Hiss Golden Messenger: Country Hai East Cotton

By Team JamBase May 27, 2009 1:39 pm PDT

By: Dennis Cook

True spirituality comes to us slowly. Despite books and mouth pieces that promise instant satisfaction and understanding, offering us checklists and comfy platitudes, one rarely gets to the real nutmeat of the human condition and its relation to the divine without long cogitation. Rarer still is rock that actively engages “The Big Picture” without sounding like a damn New Age bookstore soundtrack. But, there is Hiss Golden Messenger, who dip a twig down into ontological anthills, nibbling at the crawling wisdom they pull up and spitting it out with sticky, effervescent insight. Born from under-sung S.F. great The Court and Spark, this now bicoastal aggregate is like a blue-eyed answer to Niyabinghi music, observing, “The truth is that we’re here and then we’re gone,” yet still knotting their talented fingers into something celestial, folkloric and deep paired with a sparkling, enormously easy to like musical feel that draws freely from ’60s English folk, Meddle era Pink Floyd, Jamaican strains, Winwood-esque pastoral jazz-rock and more.

You don’t know where this is going.
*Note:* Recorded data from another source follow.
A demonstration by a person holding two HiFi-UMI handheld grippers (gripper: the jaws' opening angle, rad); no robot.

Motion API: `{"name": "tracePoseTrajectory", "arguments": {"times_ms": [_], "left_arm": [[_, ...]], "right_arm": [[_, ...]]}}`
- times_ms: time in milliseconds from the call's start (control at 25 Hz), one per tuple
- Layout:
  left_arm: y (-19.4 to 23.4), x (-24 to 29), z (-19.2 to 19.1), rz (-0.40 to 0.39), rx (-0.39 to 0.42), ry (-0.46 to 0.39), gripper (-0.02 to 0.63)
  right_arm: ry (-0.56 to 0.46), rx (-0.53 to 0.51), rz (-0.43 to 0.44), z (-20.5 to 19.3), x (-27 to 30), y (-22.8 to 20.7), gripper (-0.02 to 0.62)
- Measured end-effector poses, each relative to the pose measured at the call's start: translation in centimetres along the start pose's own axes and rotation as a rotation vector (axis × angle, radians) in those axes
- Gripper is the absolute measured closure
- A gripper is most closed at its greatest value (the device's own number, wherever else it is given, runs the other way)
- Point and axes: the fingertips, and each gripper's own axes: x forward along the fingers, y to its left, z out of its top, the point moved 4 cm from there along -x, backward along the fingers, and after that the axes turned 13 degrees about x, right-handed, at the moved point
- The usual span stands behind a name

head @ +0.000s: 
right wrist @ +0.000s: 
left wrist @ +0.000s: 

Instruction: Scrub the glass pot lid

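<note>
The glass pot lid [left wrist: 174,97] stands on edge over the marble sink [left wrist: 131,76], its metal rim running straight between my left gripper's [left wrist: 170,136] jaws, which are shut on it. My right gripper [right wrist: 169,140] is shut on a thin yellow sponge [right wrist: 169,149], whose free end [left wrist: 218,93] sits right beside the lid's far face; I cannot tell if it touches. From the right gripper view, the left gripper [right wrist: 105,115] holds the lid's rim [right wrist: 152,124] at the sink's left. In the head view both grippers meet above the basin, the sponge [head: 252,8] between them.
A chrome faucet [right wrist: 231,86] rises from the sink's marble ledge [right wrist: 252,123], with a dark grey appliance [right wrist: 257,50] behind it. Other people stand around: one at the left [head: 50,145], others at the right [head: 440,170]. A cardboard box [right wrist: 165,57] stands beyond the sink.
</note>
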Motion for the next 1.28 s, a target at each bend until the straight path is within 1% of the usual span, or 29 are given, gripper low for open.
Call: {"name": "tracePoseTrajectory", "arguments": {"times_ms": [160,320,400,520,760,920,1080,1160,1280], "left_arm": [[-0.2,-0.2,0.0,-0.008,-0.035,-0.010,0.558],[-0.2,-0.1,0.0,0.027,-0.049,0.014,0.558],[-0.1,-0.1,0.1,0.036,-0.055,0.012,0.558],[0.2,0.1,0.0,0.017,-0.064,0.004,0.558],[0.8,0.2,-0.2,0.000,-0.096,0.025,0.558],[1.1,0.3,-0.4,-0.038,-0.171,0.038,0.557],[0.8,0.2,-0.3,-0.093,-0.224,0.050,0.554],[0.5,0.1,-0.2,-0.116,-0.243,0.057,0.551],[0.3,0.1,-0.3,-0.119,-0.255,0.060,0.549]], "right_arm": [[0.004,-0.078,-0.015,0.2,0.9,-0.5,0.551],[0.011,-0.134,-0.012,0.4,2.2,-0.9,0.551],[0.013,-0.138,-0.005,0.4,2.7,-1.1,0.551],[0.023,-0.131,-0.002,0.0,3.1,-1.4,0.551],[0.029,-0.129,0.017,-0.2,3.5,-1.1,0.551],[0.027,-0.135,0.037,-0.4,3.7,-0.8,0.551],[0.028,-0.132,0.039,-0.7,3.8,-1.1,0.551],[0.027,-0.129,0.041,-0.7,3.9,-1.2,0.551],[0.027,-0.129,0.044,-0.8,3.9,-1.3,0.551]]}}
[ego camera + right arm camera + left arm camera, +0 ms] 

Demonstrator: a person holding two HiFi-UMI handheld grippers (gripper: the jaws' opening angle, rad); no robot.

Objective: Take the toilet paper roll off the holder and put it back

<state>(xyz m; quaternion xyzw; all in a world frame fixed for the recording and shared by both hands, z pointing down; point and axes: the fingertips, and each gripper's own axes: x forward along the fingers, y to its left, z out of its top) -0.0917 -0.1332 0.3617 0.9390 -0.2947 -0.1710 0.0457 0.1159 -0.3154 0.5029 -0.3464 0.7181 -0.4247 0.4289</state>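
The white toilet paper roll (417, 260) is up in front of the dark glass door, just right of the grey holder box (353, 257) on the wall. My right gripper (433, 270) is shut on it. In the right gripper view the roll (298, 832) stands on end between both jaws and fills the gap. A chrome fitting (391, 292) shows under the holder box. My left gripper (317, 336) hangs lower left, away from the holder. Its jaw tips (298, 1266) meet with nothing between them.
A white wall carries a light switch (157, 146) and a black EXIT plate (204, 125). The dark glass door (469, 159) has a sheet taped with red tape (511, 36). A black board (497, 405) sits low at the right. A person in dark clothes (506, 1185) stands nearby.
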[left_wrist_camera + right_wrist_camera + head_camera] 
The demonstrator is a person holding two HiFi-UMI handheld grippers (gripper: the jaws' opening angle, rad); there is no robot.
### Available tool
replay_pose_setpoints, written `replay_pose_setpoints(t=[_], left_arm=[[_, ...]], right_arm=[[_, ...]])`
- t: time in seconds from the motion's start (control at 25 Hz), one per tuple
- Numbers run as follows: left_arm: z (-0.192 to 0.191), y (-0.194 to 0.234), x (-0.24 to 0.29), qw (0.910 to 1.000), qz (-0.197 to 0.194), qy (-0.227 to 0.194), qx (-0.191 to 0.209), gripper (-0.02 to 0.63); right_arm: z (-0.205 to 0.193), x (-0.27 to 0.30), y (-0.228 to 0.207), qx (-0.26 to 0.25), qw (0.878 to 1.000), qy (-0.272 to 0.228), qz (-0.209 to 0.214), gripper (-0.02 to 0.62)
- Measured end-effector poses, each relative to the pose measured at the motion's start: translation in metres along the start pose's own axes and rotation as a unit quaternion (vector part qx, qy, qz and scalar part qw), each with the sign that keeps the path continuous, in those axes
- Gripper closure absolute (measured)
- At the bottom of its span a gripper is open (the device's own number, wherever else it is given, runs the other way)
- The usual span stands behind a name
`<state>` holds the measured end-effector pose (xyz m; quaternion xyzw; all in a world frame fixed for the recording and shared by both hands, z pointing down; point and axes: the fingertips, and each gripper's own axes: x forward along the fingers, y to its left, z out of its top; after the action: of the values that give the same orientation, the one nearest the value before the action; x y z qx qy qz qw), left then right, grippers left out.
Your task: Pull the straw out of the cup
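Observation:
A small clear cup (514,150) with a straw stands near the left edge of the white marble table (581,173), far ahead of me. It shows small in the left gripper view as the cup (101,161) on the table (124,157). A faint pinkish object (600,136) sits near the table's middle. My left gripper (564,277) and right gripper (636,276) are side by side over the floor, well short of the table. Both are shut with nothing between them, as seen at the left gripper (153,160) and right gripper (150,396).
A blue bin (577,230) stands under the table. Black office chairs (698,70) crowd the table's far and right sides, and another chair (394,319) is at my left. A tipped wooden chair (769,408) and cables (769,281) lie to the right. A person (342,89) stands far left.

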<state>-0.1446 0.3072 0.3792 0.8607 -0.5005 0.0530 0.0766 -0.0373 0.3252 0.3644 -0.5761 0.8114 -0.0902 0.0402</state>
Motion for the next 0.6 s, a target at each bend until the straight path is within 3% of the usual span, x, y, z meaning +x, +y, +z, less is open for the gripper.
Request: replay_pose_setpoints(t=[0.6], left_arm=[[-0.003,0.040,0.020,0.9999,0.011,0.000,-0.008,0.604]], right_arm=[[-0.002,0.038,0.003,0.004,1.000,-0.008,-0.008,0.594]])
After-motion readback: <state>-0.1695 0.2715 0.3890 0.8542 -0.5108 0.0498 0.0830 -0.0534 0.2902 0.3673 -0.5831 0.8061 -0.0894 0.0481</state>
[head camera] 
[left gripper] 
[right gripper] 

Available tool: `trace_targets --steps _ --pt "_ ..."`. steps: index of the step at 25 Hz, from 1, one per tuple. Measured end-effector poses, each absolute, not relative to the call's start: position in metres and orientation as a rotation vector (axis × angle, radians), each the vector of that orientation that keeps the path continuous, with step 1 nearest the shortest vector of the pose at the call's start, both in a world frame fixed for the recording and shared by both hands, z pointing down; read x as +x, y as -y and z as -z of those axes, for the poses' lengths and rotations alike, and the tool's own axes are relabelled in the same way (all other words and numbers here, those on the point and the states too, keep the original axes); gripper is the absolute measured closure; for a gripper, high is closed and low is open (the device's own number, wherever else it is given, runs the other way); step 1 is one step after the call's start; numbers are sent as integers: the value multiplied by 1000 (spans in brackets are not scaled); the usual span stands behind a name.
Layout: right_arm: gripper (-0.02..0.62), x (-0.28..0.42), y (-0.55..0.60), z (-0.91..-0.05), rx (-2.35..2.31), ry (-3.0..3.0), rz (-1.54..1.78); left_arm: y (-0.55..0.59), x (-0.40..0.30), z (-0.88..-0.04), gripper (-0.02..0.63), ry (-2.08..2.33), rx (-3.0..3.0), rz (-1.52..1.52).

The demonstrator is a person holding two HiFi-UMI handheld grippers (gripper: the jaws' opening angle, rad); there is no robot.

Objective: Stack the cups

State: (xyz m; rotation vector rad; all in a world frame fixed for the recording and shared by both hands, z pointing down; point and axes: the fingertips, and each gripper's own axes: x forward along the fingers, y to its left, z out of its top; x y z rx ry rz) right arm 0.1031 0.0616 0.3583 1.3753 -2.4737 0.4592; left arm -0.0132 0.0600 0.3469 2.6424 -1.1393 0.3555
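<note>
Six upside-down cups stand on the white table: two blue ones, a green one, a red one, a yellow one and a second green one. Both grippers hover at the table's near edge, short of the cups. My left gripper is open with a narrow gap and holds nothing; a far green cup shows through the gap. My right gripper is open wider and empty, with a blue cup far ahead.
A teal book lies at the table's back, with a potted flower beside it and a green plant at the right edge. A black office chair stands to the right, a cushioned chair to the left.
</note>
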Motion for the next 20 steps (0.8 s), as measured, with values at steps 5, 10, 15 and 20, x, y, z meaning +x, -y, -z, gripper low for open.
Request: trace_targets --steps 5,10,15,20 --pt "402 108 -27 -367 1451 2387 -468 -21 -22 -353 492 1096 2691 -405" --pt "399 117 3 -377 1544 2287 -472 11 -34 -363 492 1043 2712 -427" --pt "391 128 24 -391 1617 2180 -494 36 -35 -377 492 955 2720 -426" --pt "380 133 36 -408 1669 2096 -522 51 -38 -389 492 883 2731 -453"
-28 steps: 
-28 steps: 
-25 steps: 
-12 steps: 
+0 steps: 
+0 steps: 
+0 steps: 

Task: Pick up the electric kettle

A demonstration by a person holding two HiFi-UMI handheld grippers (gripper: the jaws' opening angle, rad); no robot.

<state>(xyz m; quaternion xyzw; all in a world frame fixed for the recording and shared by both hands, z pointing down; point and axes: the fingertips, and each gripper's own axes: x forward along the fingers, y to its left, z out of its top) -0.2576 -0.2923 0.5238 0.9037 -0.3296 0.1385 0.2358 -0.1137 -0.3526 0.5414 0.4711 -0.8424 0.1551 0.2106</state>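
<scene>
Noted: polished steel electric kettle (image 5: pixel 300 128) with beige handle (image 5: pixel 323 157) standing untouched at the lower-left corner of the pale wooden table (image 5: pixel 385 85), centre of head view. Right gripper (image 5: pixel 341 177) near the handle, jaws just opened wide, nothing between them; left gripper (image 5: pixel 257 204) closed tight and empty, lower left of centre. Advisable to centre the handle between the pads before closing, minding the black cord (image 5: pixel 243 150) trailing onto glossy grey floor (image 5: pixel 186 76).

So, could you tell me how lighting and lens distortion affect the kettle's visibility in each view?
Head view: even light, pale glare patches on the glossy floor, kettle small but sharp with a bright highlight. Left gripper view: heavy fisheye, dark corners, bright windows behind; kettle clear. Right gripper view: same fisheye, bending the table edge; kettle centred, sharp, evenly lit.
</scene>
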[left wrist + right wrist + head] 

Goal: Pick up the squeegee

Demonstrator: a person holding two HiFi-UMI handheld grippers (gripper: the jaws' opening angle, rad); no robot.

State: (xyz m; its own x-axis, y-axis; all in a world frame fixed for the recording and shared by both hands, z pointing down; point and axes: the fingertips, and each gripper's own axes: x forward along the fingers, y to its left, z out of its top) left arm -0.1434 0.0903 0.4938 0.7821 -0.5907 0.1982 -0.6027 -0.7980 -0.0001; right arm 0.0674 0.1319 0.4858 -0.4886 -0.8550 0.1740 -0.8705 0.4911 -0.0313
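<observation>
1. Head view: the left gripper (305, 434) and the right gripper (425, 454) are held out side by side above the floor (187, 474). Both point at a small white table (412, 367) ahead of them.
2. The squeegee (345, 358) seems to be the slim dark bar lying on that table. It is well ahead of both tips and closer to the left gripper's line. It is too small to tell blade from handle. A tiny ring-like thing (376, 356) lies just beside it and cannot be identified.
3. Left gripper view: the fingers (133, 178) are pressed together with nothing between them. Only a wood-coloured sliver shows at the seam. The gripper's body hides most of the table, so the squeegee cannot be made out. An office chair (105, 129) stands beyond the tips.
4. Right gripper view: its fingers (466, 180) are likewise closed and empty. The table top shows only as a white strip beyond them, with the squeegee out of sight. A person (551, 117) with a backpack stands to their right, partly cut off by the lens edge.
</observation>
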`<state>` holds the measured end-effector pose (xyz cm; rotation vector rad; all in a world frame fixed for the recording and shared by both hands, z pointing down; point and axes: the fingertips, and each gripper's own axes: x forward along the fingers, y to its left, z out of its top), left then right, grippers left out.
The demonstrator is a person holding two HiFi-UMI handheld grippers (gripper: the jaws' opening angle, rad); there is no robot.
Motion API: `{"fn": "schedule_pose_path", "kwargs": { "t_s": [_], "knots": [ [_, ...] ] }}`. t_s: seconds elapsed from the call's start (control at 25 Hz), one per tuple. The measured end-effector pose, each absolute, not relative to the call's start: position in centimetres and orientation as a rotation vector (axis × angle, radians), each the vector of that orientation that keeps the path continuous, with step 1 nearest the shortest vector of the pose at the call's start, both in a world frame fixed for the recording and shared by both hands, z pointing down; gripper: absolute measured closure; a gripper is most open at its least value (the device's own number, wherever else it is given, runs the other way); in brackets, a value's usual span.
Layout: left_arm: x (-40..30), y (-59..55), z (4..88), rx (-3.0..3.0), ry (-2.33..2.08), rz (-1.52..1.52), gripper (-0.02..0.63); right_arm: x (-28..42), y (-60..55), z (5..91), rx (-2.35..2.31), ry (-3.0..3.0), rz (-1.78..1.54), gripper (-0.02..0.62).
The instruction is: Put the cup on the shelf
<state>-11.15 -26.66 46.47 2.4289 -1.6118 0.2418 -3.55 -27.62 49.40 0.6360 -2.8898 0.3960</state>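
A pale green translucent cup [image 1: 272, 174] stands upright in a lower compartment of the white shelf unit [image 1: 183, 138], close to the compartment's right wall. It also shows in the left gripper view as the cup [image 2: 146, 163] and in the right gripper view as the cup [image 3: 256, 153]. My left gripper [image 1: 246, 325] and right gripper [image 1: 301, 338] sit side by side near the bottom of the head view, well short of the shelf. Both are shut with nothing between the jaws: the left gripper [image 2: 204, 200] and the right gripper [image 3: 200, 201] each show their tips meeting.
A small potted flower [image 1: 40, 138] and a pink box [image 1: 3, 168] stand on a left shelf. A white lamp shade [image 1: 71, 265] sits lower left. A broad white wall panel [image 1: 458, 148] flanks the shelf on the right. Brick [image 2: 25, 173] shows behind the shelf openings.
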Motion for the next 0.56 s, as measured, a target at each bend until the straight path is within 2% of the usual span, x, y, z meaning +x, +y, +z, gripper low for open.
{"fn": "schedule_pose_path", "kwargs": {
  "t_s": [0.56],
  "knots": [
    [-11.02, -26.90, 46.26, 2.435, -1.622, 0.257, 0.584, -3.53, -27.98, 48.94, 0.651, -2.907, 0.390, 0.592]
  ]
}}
Trust me on this. As opener “Hey Diamond” oozes from the speakers you cannot see the sharp turn into horn punctuated, lacerating reggae-rock waiting near the end nor how wonderfully it works as a lively coda to the atmospherics that precede it. Similarly yet incongruously effective is the transition to the ’60s orchestral style balladry of “Isobel” from the one-drop rich percussion cloud of their fab cover of Tim Rose’s “Boogie Boogie.” While many bands strive for individuality HGM actually carves unique cheekbones and flesh tones throughout this debut. Imbued with inspired horn stabs and string strokes, each song has its own weight, its own character, but still hangs together in the end as the work of a single entity driven by some echo-wide internal logic that allows much to be packed into their spaces.

Painstakingly assembled over a couple years, Country Hai East Cotton (Heaven & Earth Magic Recording Company) shows attention to detail in all regards – packaging, arrangements, production, vocals, everything. Anchored by singer-songwriter-guitarist J.L. Diamond and multi-instrumentalist Scott Hirsch, HGM is empathetically aided by Mother Hips John Hofer (drums) and Tim Bluhm (guitar, vocals), keyboardists Patrick Main (Oranger) and Matt Cunitz (Mushroom, John Vanderslice), pedal steel player Tom Heyman (David Dondero), vocalist Pink Nasty and other equally talented folks. It’s a thick sound but never overly busy.

Having observed the gestation of these songs live and in various rudimentary studio versions since the band’s inception, I can attest to the strength of the fully realized final product. As potent and engaging as their live sets can be, there’s an equal grab here, a subtle force beyond just another batch of tunes that seizes some buried nerve and makes us moan the “Resurrection Blues” along with ol’ J.L. as the THC-friendly trombone makes us shuffle a newfangled second line.

Available as a gorgeous limited edition CD, Country Hai East Cotton is the sort of album years hence that will be celebrated and held heart-close like recent rediscoveries like Linda Perhacs’ Parallelograms, Vashti Bunyan’s Just Another Diamond Day and other out-of-time, highly unique jewels. The added bonus is this is a contemporary happening, very much alive and ripe for discovery today instead of tomorrow.